§ Task statement:
No pictures in the copy. Write out the listing below exactly.

/---

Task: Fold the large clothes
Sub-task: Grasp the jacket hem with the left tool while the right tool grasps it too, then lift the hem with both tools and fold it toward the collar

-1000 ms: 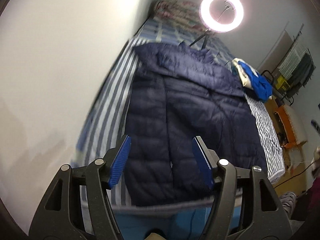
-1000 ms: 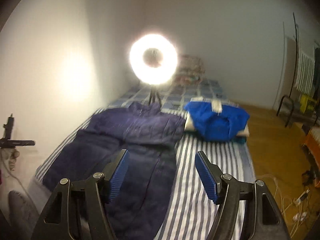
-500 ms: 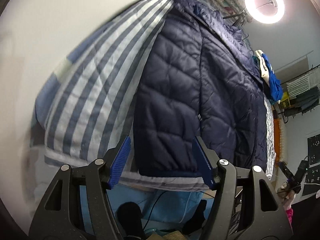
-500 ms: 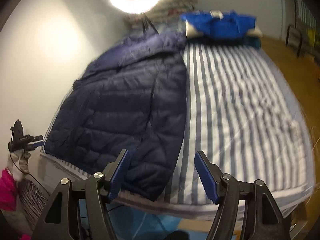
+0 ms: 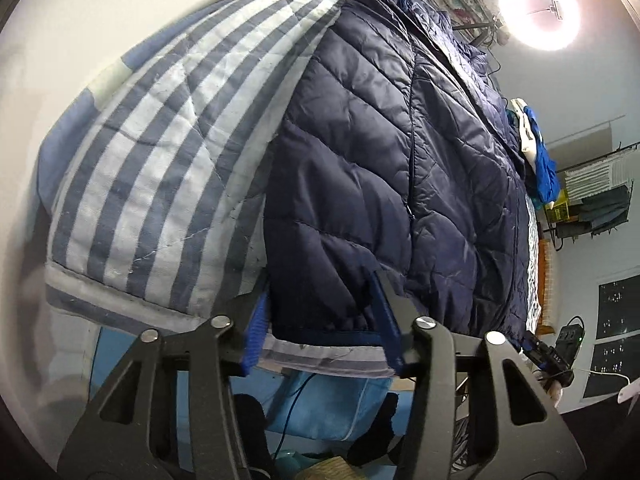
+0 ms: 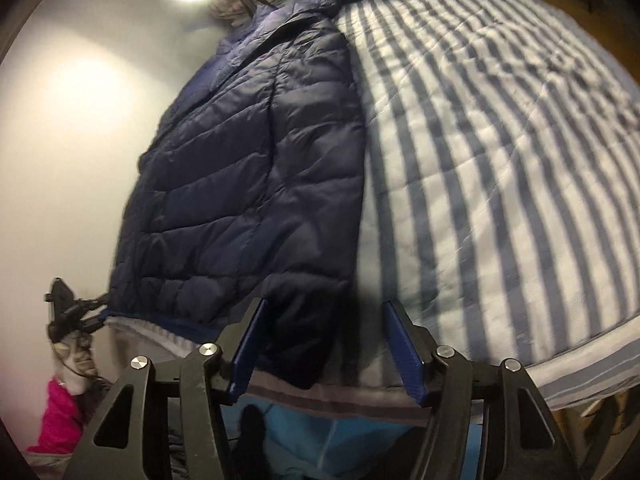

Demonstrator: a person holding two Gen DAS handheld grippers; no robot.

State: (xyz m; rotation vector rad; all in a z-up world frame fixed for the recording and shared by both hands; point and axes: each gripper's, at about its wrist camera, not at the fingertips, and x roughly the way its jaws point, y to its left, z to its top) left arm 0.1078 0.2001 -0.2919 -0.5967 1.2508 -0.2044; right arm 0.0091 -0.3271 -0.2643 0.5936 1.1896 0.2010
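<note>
A navy quilted puffer jacket lies flat on a blue-and-white striped bed cover, its hem at the near bed edge. My left gripper is open, its blue pads on either side of the hem's left corner. The jacket also shows in the right wrist view. My right gripper is open around the hem's right corner, which hangs over the striped bed cover's edge. Neither gripper holds anything.
A lit ring light stands at the head of the bed. Folded blue clothes lie beyond the jacket. A white wall runs along the bed's left side. A drying rack stands at the right.
Both grippers have dropped down and forward to the near bed edge. The jacket hem now sits between each pair of pads. The jaws stayed open.
</note>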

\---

§ Your response:
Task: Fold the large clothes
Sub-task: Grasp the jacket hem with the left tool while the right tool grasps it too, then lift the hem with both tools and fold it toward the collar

-1000 ms: 
-1000 ms: 
-500 ms: 
-500 ms: 
+0 ms: 
+0 ms: 

Demonstrator: a person holding two Gen DAS handheld grippers; no robot.

State: (xyz m; rotation vector rad; all in a z-up world frame fixed for the recording and shared by both hands; point and axes: each gripper's, at about its wrist camera, not at the fingertips, and x roughly the way its jaws point, y to its left, z to its top) left arm 0.1078 0.2001 -0.2919 -0.5967 1.2508 -0.2044; right arm 0.0091 -0.3271 -0.2643 0.5936 1.1896 0.2010
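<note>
A navy quilted puffer jacket lies flat on a blue-and-white striped bed cover, its hem at the near bed edge. My left gripper is open, its blue pads on either side of the hem's left corner. The jacket also shows in the right wrist view. My right gripper is open around the hem's right corner, which hangs over the striped bed cover's edge. Neither gripper holds anything.
A lit ring light stands at the head of the bed. Folded blue clothes lie beyond the jacket. A white wall runs along the bed's left side. A drying rack stands at the right.
Both grippers have dropped down and forward to the near bed edge. The jacket hem now sits between each pair of pads. The jaws stayed open.
</note>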

This finishes the answer to the exercise.